Тем временем бородатый Петро тепло, нежно, как это всегда бывало, обнял своими горячими руками ее за плечи.
— Чего задумалась, старушка?
— Так… Ничего. Все будет хорошо, Петя. Я верю.
— Вот и прекрасно. Будешь верить — все будет благополучно. Главное в жизни — верить, Катерина. Мы с Ашотом сколько земли перемесили и всякое видели: и тех, которые не верят, встречали, и врагов видели… «своих» врагов. Как это страшно — «свои» враги…
— И в Таранивке нашлись такие.
— К сожалению, кое-где они есть… Моя милая, прости, нам пора. «Чуешь, сурмы загралы?»
Растаяли Петро с Ашотом в ночной темени. И снова стало тихо и жутко в хате. Было такое впечатление, будто и не приходил Петро с этим славным горбоносым Ашотом, а все это было только во сне. Лишь письма от сыновей, оставленные Петром на печке, говорили о реальной действительности — был он, вон там, за столом, с Ашотом уплетали борщ, курили вонючую махру, которая казалась ей не такой уж и вонючей.
Как часто она садилась возле окна и вспоминала, вспоминала, вспоминала…
Времени свободного теперь много. Свободного?.. А как же, теперь люди свободны и от работы в колхозе, и от трудодней и денег…
Теми до жути белыми днями, когда гудят метели за окном, а еще больше ночами она все вспоминала и вспоминала свою жизнь. Трудовую школу колхозной молодежи. Учительские курсы в Прилуках. Пешком ходила на те курсы. Потом первые учительские шаги, приезд ее степняка в село, свадьба, дети, безоблачное счастье с Петром, проводы сыновей, разлука с мужем. Жила встречами и разлуками.
Петро уже подарил ей несколько встреч. Несколько раз стучался он ночами в окно. И хотя эти встречи тревожили душу («А вдруг кто выследит?»), но жила ими. Петро, смотришь, и газету советскую принесет или вообще хорошую весточку, как он говорит, с Большой земли. Один раз приходил с Михайлом Швыдаком, в другой — с Антоном Степановичем. Говорил — уже связались с Большой землей по радио, будут пробиваться через линию фронта. А пока что — «щиплем немца». Слухи ходят об этом по селам. Сатанеют гитлеровцы от этих щипков…
Но что-то уже давненько не появляется Петро и не подает о себе весточки. Вчера слышала от людей, что партизаны подорвали огромный склад в церкви в Яблонивке. Теперь бесятся, звереют от люти фрицы…

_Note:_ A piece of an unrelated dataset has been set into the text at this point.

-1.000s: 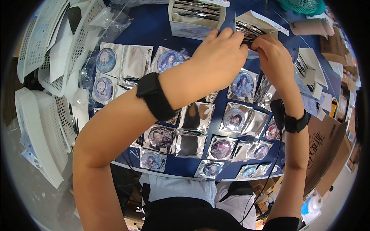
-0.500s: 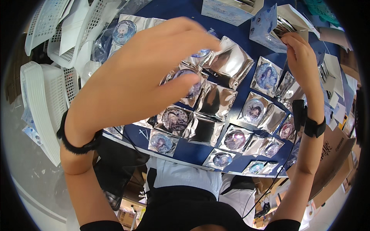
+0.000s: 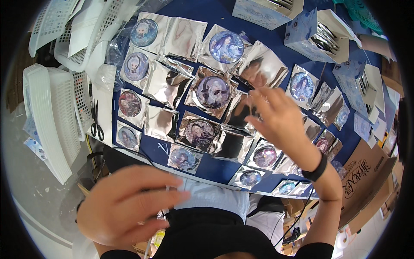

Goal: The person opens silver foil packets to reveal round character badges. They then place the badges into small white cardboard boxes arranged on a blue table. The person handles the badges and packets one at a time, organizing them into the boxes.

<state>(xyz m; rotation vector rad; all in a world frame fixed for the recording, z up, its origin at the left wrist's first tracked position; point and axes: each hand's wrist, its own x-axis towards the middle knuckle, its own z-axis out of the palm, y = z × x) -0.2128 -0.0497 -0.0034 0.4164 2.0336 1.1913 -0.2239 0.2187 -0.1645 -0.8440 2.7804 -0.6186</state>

Она даже вздрогнула, услышав крик совы. Никогда раньше не верила в предрассудки, а теперь, когда воет собака, ревет ночью скот, начинают мурашки по телу ползать. Вот и сейчас эта ненавистная сова… И вчера прилетала, и позавчера кричала. Выходила, прогоняла ее, а она вновь возвращается, голосит по-бабьему, сидя на крыше сарая.
Зашуршало в сенях. Испуганно и обрадованно метнулась к дверям, хотя знала: днем Петро прийти не мог.
— Можно, Катерина Павловна? — услышала ребячьи голоса.
— А, это вы, щорсовцы? Садитесь, рассказывайте, как там… воюете?
Вместо ответа хлопцы двинули носами и подтянули штаны, звякнув чем-то в карманах.
— Что это у вас?
— Да-а…
— Смотрите, а то достанется вам на орехи.
— Да-а-а…
— Вот вам и «да». Попадетесь на глаза к шаромыжникам с такими побрякушками. Ну рассказывайте, чего пришли?
Гриша быстренько вынул из тайника листовку, расправил ее, подал Екатерине Павловне.
— Вот…
Учительница взяла в руки листовку, но без очков не стала читать, потянулась к футляру, что лежал на столе.